In der privaten Krankenversicherung bezieht sich die teilstationäre Behandlung auf medizinische Leistungen, die zwar im Krankenhaus erbracht werden, jedoch keinen vollständigen Krankenhausaufenthalt über Nacht erfordern. Diese Behandlungsform ist insbesondere dann relevant, wenn bestimmte medizinische Prozeduren oder Therapien eine intensivere Betreuung benötigen, die ambulant nicht möglich ist, aber auch keine rund um die Uhr Betreuung im Krankenhaus erfordert. Teilstationäre Behandlungen umfassen beispielsweise bestimmte chirurgische Eingriffe oder komplexe diagnostische Verfahren, die in Tageskliniken durchgeführt werden.

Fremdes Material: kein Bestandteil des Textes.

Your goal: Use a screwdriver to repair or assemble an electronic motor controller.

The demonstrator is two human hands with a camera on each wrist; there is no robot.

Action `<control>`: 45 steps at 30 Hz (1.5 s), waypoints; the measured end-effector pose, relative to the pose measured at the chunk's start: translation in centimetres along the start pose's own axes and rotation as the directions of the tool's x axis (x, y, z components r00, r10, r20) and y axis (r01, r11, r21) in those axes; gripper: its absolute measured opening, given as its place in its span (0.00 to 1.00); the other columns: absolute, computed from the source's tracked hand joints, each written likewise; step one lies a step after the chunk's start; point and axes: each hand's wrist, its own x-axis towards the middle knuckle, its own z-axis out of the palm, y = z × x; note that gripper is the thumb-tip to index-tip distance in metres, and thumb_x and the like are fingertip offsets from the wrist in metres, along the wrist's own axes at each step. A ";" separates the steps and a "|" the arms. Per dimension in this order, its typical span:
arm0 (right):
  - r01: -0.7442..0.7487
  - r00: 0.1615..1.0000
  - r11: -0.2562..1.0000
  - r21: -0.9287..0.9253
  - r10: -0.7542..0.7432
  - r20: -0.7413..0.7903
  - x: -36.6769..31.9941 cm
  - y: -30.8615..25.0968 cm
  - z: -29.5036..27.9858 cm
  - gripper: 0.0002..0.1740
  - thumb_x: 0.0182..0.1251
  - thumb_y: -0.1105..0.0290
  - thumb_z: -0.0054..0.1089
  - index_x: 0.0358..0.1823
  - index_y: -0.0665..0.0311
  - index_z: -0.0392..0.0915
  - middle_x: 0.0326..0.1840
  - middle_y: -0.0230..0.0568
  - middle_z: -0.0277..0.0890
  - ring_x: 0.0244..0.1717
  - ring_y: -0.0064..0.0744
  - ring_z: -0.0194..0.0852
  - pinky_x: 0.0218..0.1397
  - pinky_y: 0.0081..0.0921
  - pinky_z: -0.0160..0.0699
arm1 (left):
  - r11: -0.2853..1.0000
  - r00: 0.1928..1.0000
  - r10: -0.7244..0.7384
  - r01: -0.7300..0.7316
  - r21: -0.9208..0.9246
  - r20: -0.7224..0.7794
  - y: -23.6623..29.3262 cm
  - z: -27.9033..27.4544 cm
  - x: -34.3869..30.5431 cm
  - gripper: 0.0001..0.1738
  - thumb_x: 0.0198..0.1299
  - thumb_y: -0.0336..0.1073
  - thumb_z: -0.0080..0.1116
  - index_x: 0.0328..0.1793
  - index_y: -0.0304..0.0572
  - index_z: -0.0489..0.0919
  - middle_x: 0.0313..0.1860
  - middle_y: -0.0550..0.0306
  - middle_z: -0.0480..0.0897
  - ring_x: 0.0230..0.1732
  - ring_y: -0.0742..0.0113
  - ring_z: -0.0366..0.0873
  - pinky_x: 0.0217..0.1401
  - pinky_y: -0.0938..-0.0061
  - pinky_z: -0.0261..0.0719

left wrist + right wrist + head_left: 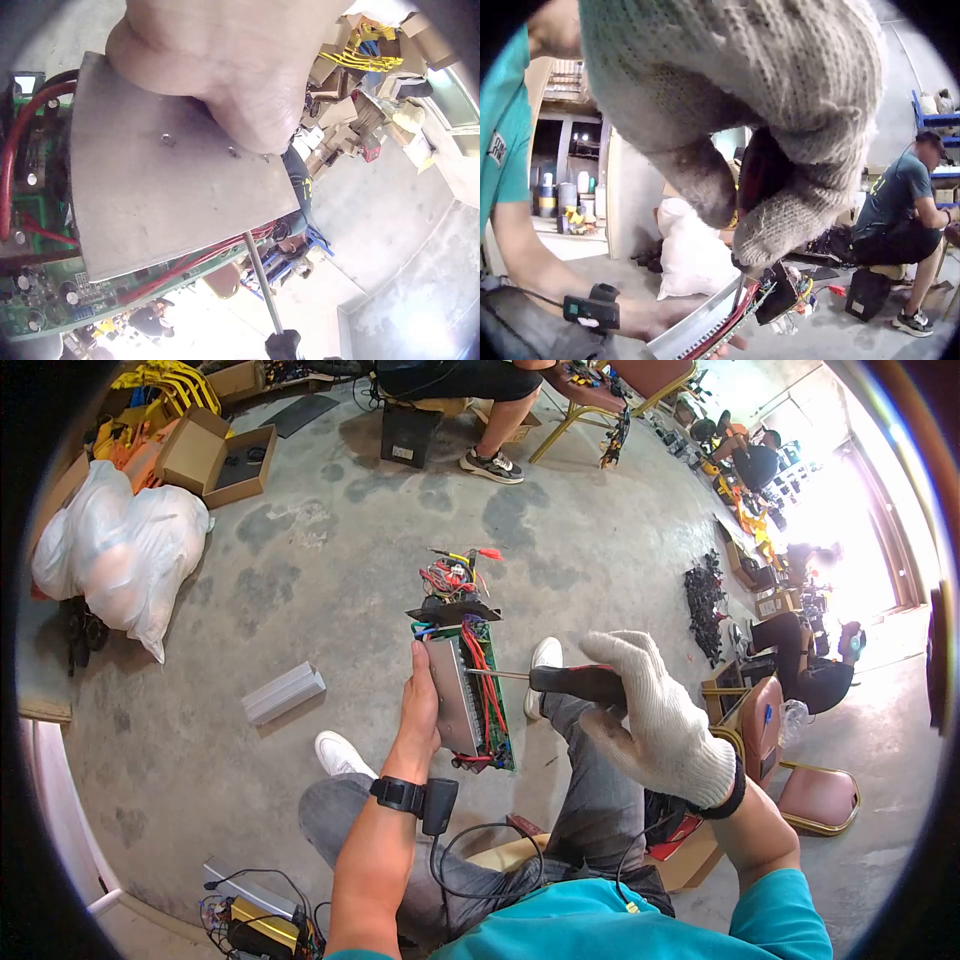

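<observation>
My bare left hand (422, 705) grips a circuit board assembly by a flat grey metal plate (452, 695) along its side. Red wires (482, 670) run down the green circuit board (501, 735), and a dark end panel with loose coloured wires tops it. In a white knitted glove, my right hand (655, 725) holds a screwdriver (578, 682) by its black and red handle. The screwdriver's thin shaft (262, 281) reaches the plate's edge in the left wrist view, its tip hidden behind the plate. Small screw holes show in the plate (165, 202) near my palm.
A silver finned metal block (285, 695) lies on the concrete floor to the left. Beyond it are a white plastic bag (130, 550) and an open cardboard box (218, 455). A gold-coloured device (262, 930) with cables sits lower left. Another person (900, 195) sits ahead.
</observation>
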 end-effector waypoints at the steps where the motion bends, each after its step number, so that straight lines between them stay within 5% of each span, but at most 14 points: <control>1: 0.090 0.996 0.995 -0.040 -0.090 -0.016 0.0 0.7 0.4 0.33 0.69 0.69 0.72 0.72 0.62 0.66 0.56 0.51 0.81 0.47 0.57 0.88 0.48 0.44 0.88 | 1.000 1.000 0.000 0.000 -0.001 0.000 0.0 0.0 0.0 0.47 0.78 0.77 0.33 0.69 0.41 0.78 0.51 0.51 0.88 0.49 0.63 0.89 0.55 0.65 0.90; 3: 0.177 0.983 0.981 -0.082 -0.180 -0.029 0.0 0.7 0.5 0.34 0.69 0.68 0.73 0.72 0.62 0.66 0.56 0.50 0.81 0.47 0.57 0.89 0.48 0.43 0.88 | 1.000 1.000 -0.002 0.002 0.013 -0.010 0.0 0.0 0.1 0.46 0.78 0.77 0.32 0.68 0.41 0.78 0.51 0.51 0.88 0.50 0.63 0.89 0.55 0.64 0.90; 5: -0.169 0.985 0.986 0.011 0.168 0.039 0.0 -0.4 0.2 0.35 0.68 0.71 0.72 0.73 0.61 0.65 0.59 0.52 0.78 0.49 0.59 0.88 0.48 0.45 0.89 | 1.000 1.000 0.016 -0.016 -0.005 -0.023 0.2 0.3 0.1 0.47 0.79 0.75 0.33 0.68 0.37 0.80 0.52 0.50 0.89 0.50 0.64 0.89 0.57 0.66 0.89; 9: -0.178 0.983 0.984 -0.029 0.179 0.043 0.2 -0.2 0.1 0.35 0.68 0.71 0.72 0.73 0.61 0.65 0.59 0.53 0.77 0.49 0.60 0.87 0.48 0.45 0.89 | 1.000 1.000 -0.002 0.002 0.014 -0.001 0.1 0.0 0.1 0.46 0.78 0.76 0.33 0.68 0.41 0.79 0.52 0.51 0.88 0.50 0.63 0.89 0.55 0.65 0.90; 11: 0.107 0.992 0.989 -0.102 -0.113 -0.057 0.2 0.7 0.6 0.32 0.70 0.65 0.73 0.71 0.61 0.67 0.51 0.50 0.84 0.44 0.58 0.89 0.46 0.43 0.88 | 1.000 1.000 -0.011 0.011 0.009 -0.017 0.0 0.0 0.2 0.45 0.79 0.76 0.33 0.68 0.41 0.79 0.52 0.52 0.88 0.50 0.64 0.89 0.55 0.65 0.89; 15: 0.244 0.966 0.965 -0.092 -0.250 -0.059 0.4 1.2 0.8 0.29 0.71 0.66 0.73 0.68 0.66 0.70 0.44 0.55 0.84 0.45 0.57 0.90 0.48 0.41 0.87 | 1.000 1.000 -0.010 0.010 -0.014 -0.016 0.0 0.0 0.1 0.45 0.79 0.75 0.33 0.69 0.41 0.78 0.53 0.52 0.88 0.51 0.64 0.88 0.57 0.65 0.88; 17: -0.183 0.983 0.982 0.055 0.181 0.036 0.1 -0.2 0.6 0.30 0.67 0.70 0.74 0.67 0.66 0.71 0.54 0.56 0.79 0.52 0.57 0.88 0.50 0.42 0.87 | 1.000 1.000 -0.010 0.010 -0.012 -0.027 -0.1 0.0 0.0 0.45 0.79 0.75 0.34 0.68 0.39 0.81 0.53 0.52 0.89 0.50 0.65 0.88 0.57 0.67 0.88; 21: -0.211 0.977 0.978 0.009 0.210 0.046 0.5 -0.3 0.3 0.29 0.68 0.71 0.72 0.67 0.66 0.71 0.54 0.56 0.80 0.52 0.57 0.88 0.50 0.42 0.87 | 1.000 0.999 0.006 -0.007 -0.016 -0.045 0.1 0.4 -0.1 0.46 0.79 0.75 0.35 0.68 0.38 0.81 0.54 0.51 0.89 0.49 0.66 0.89 0.57 0.68 0.89; 26: 0.180 0.982 0.983 -0.034 -0.181 -0.052 0.4 1.6 1.0 0.29 0.68 0.71 0.72 0.68 0.62 0.70 0.54 0.52 0.81 0.50 0.57 0.89 0.50 0.44 0.88 | 1.000 1.000 0.000 0.000 -0.029 -0.016 0.0 0.1 0.0 0.46 0.80 0.74 0.33 0.69 0.39 0.80 0.54 0.52 0.89 0.50 0.66 0.90 0.56 0.68 0.89; 29: -0.147 0.989 0.987 0.072 0.147 0.009 0.3 0.6 0.8 0.32 0.64 0.76 0.72 0.69 0.61 0.69 0.59 0.52 0.76 0.50 0.60 0.87 0.50 0.44 0.88 | 1.000 1.000 -0.014 0.014 -0.023 -0.013 0.1 0.1 0.1 0.46 0.80 0.74 0.32 0.70 0.39 0.80 0.54 0.52 0.89 0.51 0.66 0.89 0.56 0.68 0.89; 36: 0.131 0.991 0.990 -0.046 -0.133 -0.027 0.8 0.9 0.6 0.31 0.68 0.71 0.72 0.69 0.62 0.69 0.52 0.50 0.83 0.49 0.57 0.89 0.52 0.42 0.87 | 0.999 1.000 -0.017 0.016 -0.027 -0.020 0.2 0.3 0.0 0.46 0.80 0.74 0.33 0.71 0.39 0.80 0.54 0.52 0.89 0.51 0.66 0.89 0.57 0.68 0.89; 38: -0.172 0.985 0.983 0.062 0.170 0.037 0.4 0.1 0.8 0.32 0.67 0.72 0.73 0.69 0.62 0.68 0.55 0.52 0.80 0.51 0.58 0.88 0.53 0.43 0.87 | 0.999 1.000 -0.022 0.021 -0.027 -0.015 0.2 0.3 0.0 0.46 0.80 0.74 0.33 0.71 0.39 0.80 0.54 0.52 0.89 0.51 0.66 0.89 0.57 0.68 0.89; 42: -0.141 0.990 0.985 0.096 0.140 0.023 0.8 0.3 0.2 0.32 0.67 0.72 0.73 0.70 0.63 0.67 0.55 0.52 0.80 0.51 0.58 0.88 0.53 0.44 0.87 | 1.000 1.000 -0.006 0.005 -0.030 -0.027 0.1 0.3 0.1 0.47 0.79 0.75 0.33 0.71 0.38 0.79 0.54 0.51 0.89 0.51 0.66 0.90 0.55 0.68 0.90; 45: 0.107 0.994 0.994 0.012 -0.108 0.008 0.6 1.0 0.4 0.33 0.69 0.70 0.73 0.71 0.64 0.66 0.54 0.53 0.82 0.52 0.56 0.88 0.53 0.43 0.87 | 1.000 1.000 -0.006 0.005 -0.006 -0.029 0.2 0.4 0.0 0.47 0.79 0.76 0.34 0.71 0.37 0.79 0.55 0.51 0.89 0.50 0.66 0.90 0.55 0.68 0.90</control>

Die Kostenerstattung für teilstationäre Behandlungen erfolgt in der privaten Krankenversicherung gemäß dem gewählten Tarif. Neben den eigentlichen Behandlungskosten kann auch ein Krankenhaustagegeld vereinbart sein, das für jeden Tag der teilstationären Behandlung ausgezahlt wird. Dieses Tagegeld soll den Versicherten dabei unterstützen, zusätzliche Kosten, die während der Behandlung entstehen können – wie beispielsweise Fahrtkosten oder Verdienstausfall – abzudecken. Die Höhe des Krankenhaustagegeldes und die Bedingungen für dessen Auszahlung sind in den Tarifdetails festgelegt und variieren je nach Versicherungsvertrag.
Für die Erstattung der Behandlungskosten und des Krankenhaustagegeldes müssen Versicherte in der Regel die entsprechenden Rechnungen zunächst selbst begleichen und anschließend bei ihrer Versicherung einreichen. Es ist dabei essentiell, dass die Notwendigkeit der teilstationären Behandlung durch einen Arzt attestiert wird, um die Kostenübernahme durch die private Krankenversicherung zu sichern.